Ms. Lee, who described Malaysia’s private higher-education sector as “dynamic, innovative and competitive,” said the country was well equipped to monitor private providers.

“I am sure the concern of quality of private institutions is always there,” she said. “I think over time the better ones are gaining a good reputation while the bad ones are being identified by the authorities.”

Ms. Tham, the professor, said that stringent regulations governed the private sector but that before the last two years, there had been little information available about private colleges being fined.
“I would say the ministry perhaps may have had problems being able to monitor the large number of providers,” she said. “I think that it’s good that they are acting on it, that they are able to be more effective in their monitoring.”

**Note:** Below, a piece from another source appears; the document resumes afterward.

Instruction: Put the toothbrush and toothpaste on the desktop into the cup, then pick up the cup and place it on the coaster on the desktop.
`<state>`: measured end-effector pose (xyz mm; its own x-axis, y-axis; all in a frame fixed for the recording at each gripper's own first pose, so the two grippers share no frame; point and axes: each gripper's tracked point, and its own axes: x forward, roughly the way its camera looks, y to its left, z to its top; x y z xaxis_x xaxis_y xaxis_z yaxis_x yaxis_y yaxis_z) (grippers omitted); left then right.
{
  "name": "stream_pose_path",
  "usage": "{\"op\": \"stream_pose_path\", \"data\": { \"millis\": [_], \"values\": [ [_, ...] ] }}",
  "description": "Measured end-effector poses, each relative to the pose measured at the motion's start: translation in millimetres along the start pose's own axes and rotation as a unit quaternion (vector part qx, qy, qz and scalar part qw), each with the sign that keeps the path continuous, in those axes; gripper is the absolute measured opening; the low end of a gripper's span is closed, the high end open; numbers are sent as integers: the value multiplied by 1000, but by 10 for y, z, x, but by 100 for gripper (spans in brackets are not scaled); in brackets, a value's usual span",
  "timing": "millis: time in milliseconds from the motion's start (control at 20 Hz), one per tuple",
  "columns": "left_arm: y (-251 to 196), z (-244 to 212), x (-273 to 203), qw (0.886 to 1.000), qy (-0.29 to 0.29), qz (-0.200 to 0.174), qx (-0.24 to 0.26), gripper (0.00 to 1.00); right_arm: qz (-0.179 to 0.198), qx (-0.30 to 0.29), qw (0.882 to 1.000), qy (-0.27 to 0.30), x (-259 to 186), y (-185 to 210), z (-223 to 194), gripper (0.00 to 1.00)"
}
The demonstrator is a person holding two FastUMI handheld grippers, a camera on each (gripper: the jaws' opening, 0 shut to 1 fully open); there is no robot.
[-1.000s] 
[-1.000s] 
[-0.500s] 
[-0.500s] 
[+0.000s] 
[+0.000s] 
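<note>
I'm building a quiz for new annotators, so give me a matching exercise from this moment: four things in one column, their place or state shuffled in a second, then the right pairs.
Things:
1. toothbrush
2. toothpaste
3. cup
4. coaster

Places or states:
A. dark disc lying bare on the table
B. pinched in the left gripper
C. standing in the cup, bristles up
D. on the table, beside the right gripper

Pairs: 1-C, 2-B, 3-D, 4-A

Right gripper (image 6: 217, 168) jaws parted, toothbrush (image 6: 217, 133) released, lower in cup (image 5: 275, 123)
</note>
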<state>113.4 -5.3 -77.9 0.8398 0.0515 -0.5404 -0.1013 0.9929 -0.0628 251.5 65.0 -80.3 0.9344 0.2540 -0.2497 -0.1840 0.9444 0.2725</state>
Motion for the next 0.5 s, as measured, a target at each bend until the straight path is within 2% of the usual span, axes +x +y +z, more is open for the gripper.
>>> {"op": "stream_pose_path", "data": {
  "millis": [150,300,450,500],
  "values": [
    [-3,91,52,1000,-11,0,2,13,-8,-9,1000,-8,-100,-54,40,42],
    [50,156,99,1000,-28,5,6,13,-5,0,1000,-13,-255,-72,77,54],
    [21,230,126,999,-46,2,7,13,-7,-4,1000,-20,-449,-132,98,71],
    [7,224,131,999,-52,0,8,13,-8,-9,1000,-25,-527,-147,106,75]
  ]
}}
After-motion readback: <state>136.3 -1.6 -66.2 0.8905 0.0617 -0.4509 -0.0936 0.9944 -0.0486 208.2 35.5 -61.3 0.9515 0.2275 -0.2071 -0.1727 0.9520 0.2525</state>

Hassan Said, vice chancellor and president of Taylor’s University, one of Malaysia’s oldest private higher-education institutions, which was not among the fined institutions, estimated that only 5 percent of private providers did not comply with government regulations.

“Although the number is small, its impact to the other private providers is pretty bad,” he said in an e-mail. “Hence the move by the ministry to impose stricter monitoring of the private sector is timely and should be supported.”

Taylor’s University, which has 11,700 students, began offering nondegree courses in 1969 and was upgraded to university status last year. The institution began offering degree programs in the 1990s via programs with other universities, before offering its own bachelor degrees in 2006, followed by master’s and doctorate programs last year.

Mr. Hassan said that while the lesser-quality providers could make it more difficult for reputable private institutions because “ the negative perception by stakeholders will be generalized to the whole industry,” students and parents were becoming better equipped to select the quality providers because information about the institutions was widely available.

Parmjit Singh, president of the Malaysian Association of Private Colleges and Universities, said he supported the government’s moves to be more vigilant.

“It will bring integrity to the industry,” he said. “Over the years, there have been colleges that have popped up. My view is some of them should not have been allowed to be registered.”

But Mr. Parmjit said some institutions had made “innocent mistakes” that could result in fines, like not listing the correct course approval code on a brochure.

“One could not generalize and say that all those who have been fined are bad players,” he said.
Mr. Parmjit said that the increase in fines was not indicative of any broader trend within the sector and that “market forces” would force poor-quality providers out of business.

“The bottom line is that market forces are in play,” he said. “If anyone does a poor job, their time will be limited.”